I’ve hired a lot of people since I launched my business, and over time, the qualities I seek in job candidates have evolved. Yes, I want people who have the required skills to do the job. But as AI becomes increasingly adept at completing tasks — in some cases, better than humans — I’ve found that what someone can do matters less than how they think.

It’s also true that the candidates who have made the biggest impact at Jotform weren’t necessarily the most technically skilled people I interviewed. They were the ones who could hold a belief loosely; who had the rare ability to be genuinely persuaded by new evidence, including evidence that they were wrong.

Psychologists call this “intellectual humility.” I call it the thing I now look for before almost anything else. Here’s why.

Intellectual humility in context

Psychologists first began studying intellectual humility in the aftermath of World War II. In researching the traits that led to authoritarianism, one characteristic that emerged was the conviction that “one’s own beliefs and attitudes are absolutely correct and that those who disagree are misguided, if not evil.”

The opposite of that, they found, was a person who could hold their beliefs with confidence while remaining genuinely open to revising them — someone who understood that their knowledge was always, on some level, incomplete.

Intellectual humility doesn’t mean you don’t have opinions or beliefs you advocate for; it simply means you also retain a willingness — or better yet, an active interest — in learning new information that may challenge what you thought you knew. For example, I used to be convinced that good employees could thrive in just about any environment — working alone, in teams, at whatever hours were set for them to work. But as my staff grew, our productivity began to stall.
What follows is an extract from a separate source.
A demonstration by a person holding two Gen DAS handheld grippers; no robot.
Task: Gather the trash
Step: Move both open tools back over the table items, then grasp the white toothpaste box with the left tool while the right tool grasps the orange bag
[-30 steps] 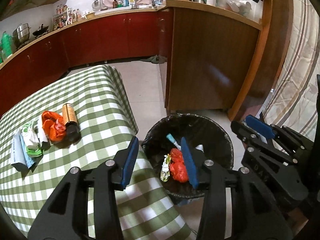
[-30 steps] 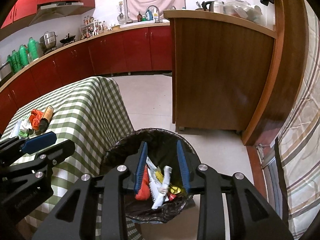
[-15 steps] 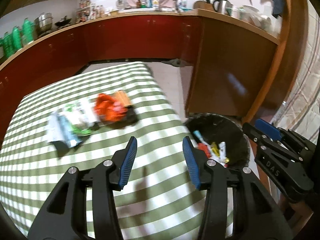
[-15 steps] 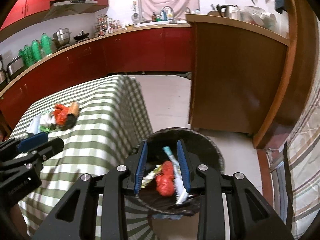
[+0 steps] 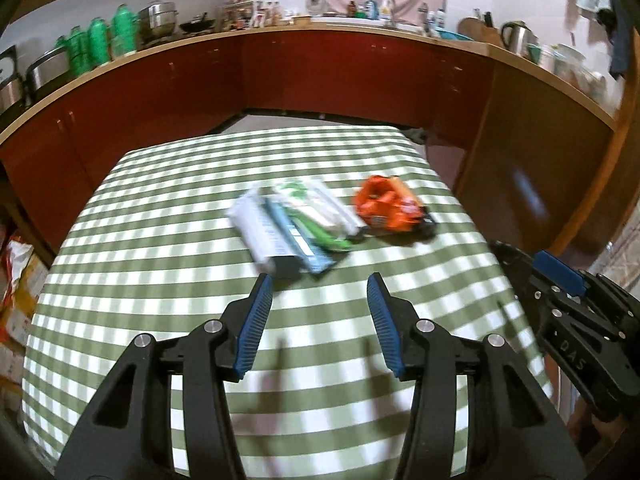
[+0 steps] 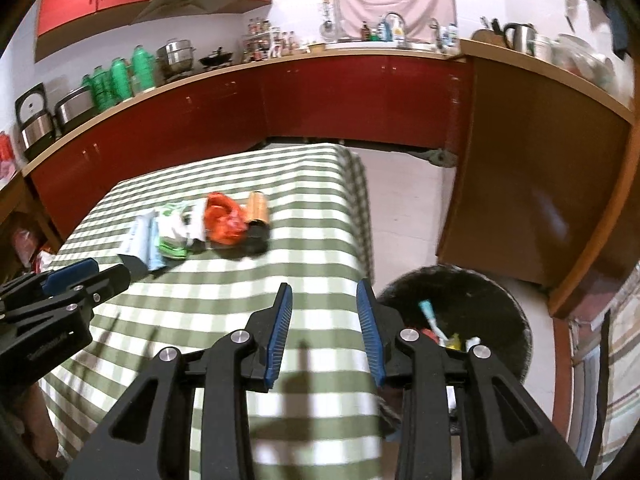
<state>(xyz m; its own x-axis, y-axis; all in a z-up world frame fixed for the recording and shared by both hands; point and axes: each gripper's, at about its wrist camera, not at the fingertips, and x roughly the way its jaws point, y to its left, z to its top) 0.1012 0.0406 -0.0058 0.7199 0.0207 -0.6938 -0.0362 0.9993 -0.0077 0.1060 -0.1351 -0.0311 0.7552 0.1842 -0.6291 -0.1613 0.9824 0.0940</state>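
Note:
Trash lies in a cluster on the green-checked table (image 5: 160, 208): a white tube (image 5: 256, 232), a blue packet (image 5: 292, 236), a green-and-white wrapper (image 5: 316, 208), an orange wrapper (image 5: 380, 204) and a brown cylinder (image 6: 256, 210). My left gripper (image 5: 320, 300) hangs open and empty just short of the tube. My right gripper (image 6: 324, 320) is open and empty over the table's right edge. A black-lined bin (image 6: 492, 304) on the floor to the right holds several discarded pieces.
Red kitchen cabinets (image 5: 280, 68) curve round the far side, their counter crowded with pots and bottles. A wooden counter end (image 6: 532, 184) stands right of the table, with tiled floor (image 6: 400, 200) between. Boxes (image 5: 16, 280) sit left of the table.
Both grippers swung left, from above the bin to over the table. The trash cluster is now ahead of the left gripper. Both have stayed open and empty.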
At first, I was puzzled — after all, every person was excellent at their job. But once I started reimagining what I thought I knew, the pieces clicked into place. It turned out that as our team got bigger, we lost some of the camaraderie that made us effective. Once I realized the issue, I restructured everyone into small, cross-functional teams, and I’ve never looked back.

Why hiring for intellectual humility is a must

If you’d asked me a decade ago, I admit that intellectual humility may not have been at the top of my list of traits I looked for in a job candidate. That was probably a mistake — even before the landscape started to shift, it’s always been a powerful attribute.

But the landscape has shifted. AI is now capable of executing many of the tasks we used to hire humans specifically to do — writing, coding, analysis, research. This doesn’t mean the end of hiring humans, but it does mean hiring the ones who can think critically about their roles and challenge their own assumptions.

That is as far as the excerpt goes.